July 20, 2023
Jill LePore is a Harvard historian whose wide-ranging scholarship has embraced the broad sweep of American history (These Truths), Native American-colonial conflict (The Name of War), superheroes (The Secret History of Wonder Woman), and even the Beatles (introduction to Paul McCartney’s 1964: Eyes of the Storm).
In her recent New Yorker column, “The Data Delusion,” LePore examines what used in the 1990s to be called “knowledge management.”
“Big data” was just a subject for pulp fiction in the 1930s; LePore cites a short story in the magazine Amazing Stories in which a millionaire hires hundreds of scholars to read up on all subjects, secretly intending to remove their brains after five years and hook them all into a cerebral network of all human knowledge which he will be able to control.
With the advent of the Internet, of course, no brain need be removed, and the idea that there is a free on-line library of all knowledge is taken for granted.
But is all knowledge truly available? I would say it is not, and LePore seems to agree. Big Data has come to dominate one sphere of human endeavor after another, in some ways to the detriment of traditional fields of study and thought. A lot of money in her own field of history is going toward “the digitization of human knowledge.” LePore quotes a researcher who:
…argues that “history as a data science has to prove itself in the most rigorous way possible: by making predictions about what newly available sources will reveal.” But history is not a predictive science, and if it were it wouldn’t be history.
New Yorker, March 2023
A more basic objection to this approach is that prediction based on past data (outside the realm of the hard sciences) is futile. Aside from the fact that any harvest of “big data” is doomed to be selective and therefore biased in unexpected ways, there is no particular reason to think that past “data” in a field such as history will be useful in predicting anything at all about the future. All “data” from history can show us is that a particular set of circumstances have happened to occur simultaneously in the past; the only thing we can conclude from this is that this particular “snapshot” combination of circumstances (e.g. high inflation and high unemployment, or a Republican president and a tax hike) can coexist, so some or all of them might coexist in the future.
It’s not only history that is not a predictive science (or a “science” at all, at least not in the sense that chemistry or nuclear physics are). Political science, sociology, and even economics have never been able to predict the future, and they should not be expected to do so. Algorithms derived from past experience in these fields will fail, because of what the 1700s-1800s French mathematician and scientist LaPlace called “our ignorance of true causes.” Hard science works because we have reduced these fields to an atomic level, where we have identified reliably replicable processes that can be depended upon to operate in the same way over and over.
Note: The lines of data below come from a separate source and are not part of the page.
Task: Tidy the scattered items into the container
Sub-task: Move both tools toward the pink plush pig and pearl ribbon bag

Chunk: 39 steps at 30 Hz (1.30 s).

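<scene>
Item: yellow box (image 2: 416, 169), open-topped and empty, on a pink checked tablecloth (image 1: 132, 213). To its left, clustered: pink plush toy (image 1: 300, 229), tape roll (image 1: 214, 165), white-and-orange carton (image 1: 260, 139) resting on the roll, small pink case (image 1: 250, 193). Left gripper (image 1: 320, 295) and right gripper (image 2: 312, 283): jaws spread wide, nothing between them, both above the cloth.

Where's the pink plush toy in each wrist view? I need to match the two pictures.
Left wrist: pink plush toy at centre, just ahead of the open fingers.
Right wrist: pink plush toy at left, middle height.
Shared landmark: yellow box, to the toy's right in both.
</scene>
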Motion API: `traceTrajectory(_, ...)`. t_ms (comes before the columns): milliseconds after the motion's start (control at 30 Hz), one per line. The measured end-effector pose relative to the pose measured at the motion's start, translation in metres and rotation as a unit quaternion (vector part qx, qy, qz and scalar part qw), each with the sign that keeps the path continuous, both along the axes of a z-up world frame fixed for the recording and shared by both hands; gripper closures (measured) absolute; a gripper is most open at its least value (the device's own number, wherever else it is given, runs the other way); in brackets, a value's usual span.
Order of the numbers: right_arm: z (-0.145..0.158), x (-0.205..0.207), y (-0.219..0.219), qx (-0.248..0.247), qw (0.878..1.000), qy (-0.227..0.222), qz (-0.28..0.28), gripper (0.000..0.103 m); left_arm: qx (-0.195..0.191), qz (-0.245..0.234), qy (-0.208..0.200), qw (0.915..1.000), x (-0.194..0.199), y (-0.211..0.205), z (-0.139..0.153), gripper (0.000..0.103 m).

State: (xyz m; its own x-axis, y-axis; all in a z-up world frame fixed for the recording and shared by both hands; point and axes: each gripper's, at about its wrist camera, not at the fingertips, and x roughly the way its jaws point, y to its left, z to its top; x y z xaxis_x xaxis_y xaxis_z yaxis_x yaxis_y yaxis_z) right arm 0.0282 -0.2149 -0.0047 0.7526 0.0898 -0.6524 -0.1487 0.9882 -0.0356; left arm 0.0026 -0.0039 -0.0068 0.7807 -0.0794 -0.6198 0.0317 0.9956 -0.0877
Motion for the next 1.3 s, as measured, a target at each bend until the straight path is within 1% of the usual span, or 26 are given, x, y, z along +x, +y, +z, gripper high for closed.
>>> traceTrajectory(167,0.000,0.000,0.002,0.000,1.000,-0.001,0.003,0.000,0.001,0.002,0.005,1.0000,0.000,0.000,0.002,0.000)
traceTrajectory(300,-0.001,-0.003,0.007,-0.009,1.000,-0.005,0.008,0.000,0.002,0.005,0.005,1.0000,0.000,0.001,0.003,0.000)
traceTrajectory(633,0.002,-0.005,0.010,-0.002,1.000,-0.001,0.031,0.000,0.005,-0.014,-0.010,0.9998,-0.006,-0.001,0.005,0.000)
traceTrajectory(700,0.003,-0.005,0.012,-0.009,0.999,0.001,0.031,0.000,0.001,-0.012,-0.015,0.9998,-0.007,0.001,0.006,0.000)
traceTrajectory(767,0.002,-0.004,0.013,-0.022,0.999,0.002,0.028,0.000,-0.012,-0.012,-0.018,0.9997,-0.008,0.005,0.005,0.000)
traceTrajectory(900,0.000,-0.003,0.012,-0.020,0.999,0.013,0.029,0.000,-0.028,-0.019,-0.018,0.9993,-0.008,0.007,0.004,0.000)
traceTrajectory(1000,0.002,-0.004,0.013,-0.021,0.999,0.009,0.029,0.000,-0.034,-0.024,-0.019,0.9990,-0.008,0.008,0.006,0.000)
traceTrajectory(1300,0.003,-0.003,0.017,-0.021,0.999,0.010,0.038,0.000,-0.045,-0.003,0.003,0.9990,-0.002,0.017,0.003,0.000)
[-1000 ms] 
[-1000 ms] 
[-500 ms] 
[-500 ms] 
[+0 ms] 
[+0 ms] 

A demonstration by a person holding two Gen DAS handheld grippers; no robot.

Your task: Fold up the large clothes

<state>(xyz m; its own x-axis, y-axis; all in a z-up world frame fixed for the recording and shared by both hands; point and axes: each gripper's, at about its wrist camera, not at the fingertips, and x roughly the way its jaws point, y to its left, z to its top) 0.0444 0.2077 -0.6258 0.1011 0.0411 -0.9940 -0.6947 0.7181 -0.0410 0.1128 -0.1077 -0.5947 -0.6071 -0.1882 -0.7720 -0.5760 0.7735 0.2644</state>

Among the social sciences, even economics has not arrived at anything like “true causes” that correspond to the molecular-atomic level of physical science. The fact that a certain consumer or investor has acted in a certain manner repeatedly over a period of time does not in any way guarantee that she will act the same way in future. Nor is she like all other consumers or investors. So she cannot be deemed to be the “atom” of economic “science,” upon which a system of prediction might be erected.
Economics, like other social sciences, deals in “intersubjective realities,” agreed-upon imaginary constructs that help with the smooth functioning of society. Money is one such “intersubjective reality;” we think it is real, but unlike a hydrogen atom, for example, a currency does not maintain an objective, unchanging value.
Finance is no more a science than economics. The basic model for valuation of securities that I was taught in business school, the Capital Asset Pricing Model, has been shown (in part by its very inventors) to be unreliable, and no surer replacement theory has clearly emerged to take its place. Finance does purport to be predictive to some extent, yet its foremost exponents manifestly failed in their predictive function in 1929, in briefly in 1987, again for a bit in 1998, and in 2007-8.
Any “science” that purports to predict the future values of intersubjective realities (such as those that historians are concerned with – societal cohesion, international crises, political power dynamics, e.g.) is not a science at all, at least not the way physics is. And this brings me back to a distinction LePore makes near the beginning of her piece, one that I quibble with:
[I]magine that all the world’s knowledge is stored, and organized, in …four drawers. …The drawers are labelled, from top to bottom, “Mysteries,” “Facts,” “Numbers,” and “Data.” Mysteries are things only God knows, like what happens when you’re dead. …[A] few centuries ago, during the scientific revolution, a lot of those folders were moved into the next drawer down, “Facts,” which contains files about things humans can prove by way of observation, detection, and experiment. “Numbers,” second from the bottom, holds censuses, polls, tallies, national averages—the measurement of anything that can be counted, ever since the rise of statistics, around the end of the eighteenth century. Near the floor, the drawer marked “Data” holds knowledge that humans can’t know directly but must be extracted by a computer, or even by an artificial intelligence. It used to be empty, but it started filling up about a century ago, and now it’s so jammed full it’s hard to open.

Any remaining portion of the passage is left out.